If I had to pick the Top 5 Big Ideas in Historical Thinking that teachers have identified as takeaways from the work we have done for the past five years, they would be the following:

  • History is not the same as “the past” (The past is everything that has happened to everyone, everywhere, while history is the selected events we choose to tell. History is therefore constructed.)
  • The stories we choose to tell are based on the evidence left behind and how we interpret that evidence. Interpretations can be wrong, and new evidence can alter the way previous pieces of evidence have been interpreted.
  • In most Western European cultures, oral histories have not been given the same weight and credibility as physical evidence. As a result, many peoples whose history is largely oral have not had their stories included in the main historical narrative.
  • When we think we know something, we should step back and think again. What might we have left out? Overlooked?
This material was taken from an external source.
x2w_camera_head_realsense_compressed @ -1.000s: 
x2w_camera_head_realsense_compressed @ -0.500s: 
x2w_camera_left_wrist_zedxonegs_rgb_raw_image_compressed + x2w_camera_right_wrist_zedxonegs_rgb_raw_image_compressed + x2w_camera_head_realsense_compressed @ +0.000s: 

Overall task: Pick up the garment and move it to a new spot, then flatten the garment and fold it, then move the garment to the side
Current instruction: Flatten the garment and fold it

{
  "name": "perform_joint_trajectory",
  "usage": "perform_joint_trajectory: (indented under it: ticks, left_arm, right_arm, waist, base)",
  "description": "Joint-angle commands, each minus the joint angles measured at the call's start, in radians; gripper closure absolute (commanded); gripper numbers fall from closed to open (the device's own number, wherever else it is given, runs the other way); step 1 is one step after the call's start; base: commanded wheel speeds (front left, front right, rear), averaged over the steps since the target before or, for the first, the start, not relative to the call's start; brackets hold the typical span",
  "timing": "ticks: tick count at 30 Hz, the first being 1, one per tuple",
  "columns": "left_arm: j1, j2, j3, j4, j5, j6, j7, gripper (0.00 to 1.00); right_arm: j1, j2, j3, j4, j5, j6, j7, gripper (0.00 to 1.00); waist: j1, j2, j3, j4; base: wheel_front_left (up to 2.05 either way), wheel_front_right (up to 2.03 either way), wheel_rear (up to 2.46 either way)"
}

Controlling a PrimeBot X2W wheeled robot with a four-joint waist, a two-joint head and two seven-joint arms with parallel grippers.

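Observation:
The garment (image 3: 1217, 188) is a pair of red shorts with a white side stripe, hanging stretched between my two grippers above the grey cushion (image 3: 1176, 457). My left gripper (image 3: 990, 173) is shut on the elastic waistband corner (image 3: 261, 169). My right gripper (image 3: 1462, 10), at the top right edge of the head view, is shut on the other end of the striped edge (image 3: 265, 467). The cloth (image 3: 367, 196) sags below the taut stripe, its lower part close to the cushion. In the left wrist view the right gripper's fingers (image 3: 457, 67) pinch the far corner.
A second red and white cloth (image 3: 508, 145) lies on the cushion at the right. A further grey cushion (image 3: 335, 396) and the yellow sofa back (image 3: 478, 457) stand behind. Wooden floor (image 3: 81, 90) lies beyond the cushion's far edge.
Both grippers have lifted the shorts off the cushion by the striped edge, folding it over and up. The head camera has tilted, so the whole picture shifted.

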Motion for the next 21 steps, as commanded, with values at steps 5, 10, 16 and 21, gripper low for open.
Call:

Misinterpreted? What is my own bias and perspective that I bring to this issue? How would peoples from other groups and positions see this issue? What else do I need to know about what was going on politically, socially, economically at the time these events occurred to understand the evidence before me?
  • History is not neutral, so it makes no sense to attempt to neutralize the past for our students. How can we teach about internment, genocide, or falsely negotiated land treaties in a neutral way? We must rigorously examine the good and the bad from the past, and we must base our analysis on good evidence.

So where do we go from here?

The biggest shift required of educators who want to apply a historical thinking framework to their history classes is to cover less content; so that the content they do cover can be addressed more deeply and thoughtfully. We know we can’t teach everything. As one participant in a workshop said recently: “The biggest problem with history is that there is more of it every day.” But despite our knowing this, it is extremely difficult for teachers to let any content “go.” This will continue to be the biggest hurdle facing teachers as they move forward to integrate new curriculum requirements related to historical thinking.

Historical thinking (or more broadly, discipline-based thinking in the province of Ontario) has now been integrated into most of the curriculum guidelines across the country. Translating those guidelines into classroom practice and assessment is the next huge step. Here’s a path forward:

  1. Professional learning funded by school boards, districts, or even more preferably by ministries of education, is required if we expect teachers to change instructional and assessment practice.
  2. Administrators and leadership teams must be willing to support their teachers in trying new instructional and assessment strategies. If we are being encouraged to teach our students that learning is about exploration and inquiry, then administrators must support teachers in this same journey.
  3. Teachers must be willing to let go of some of the strategies that worked for them as students, and for which they were trained in faculties of education. Content alone, is no longer king, and it is not enough that we merely transmit information to our students that they can simply Google for themselves.
  4. Teachers and students must be given the gift of time. Dialogue, group work, exploration and reflection, all very important components of learning, require time. This is another reason why ministries of education – in their curriculum guidelines – and school administrators need to create the conditions that give teachers and their students more time to think.

As we bring the project to a close over the coming days, I’d like to thank all of the teachers, museum educators, archivists, consultants, principals, and ministry of education officials for sharing this journey with me over the past five years. And I’d like to thank the Department of Canadian Heritage and The History Education Network/Histoire et éducation en réseau (THEN/HiER) whose funding made The Historical Thinking Project possible.

Jill Colyer is the national coordinator of the Historical Thinking Project.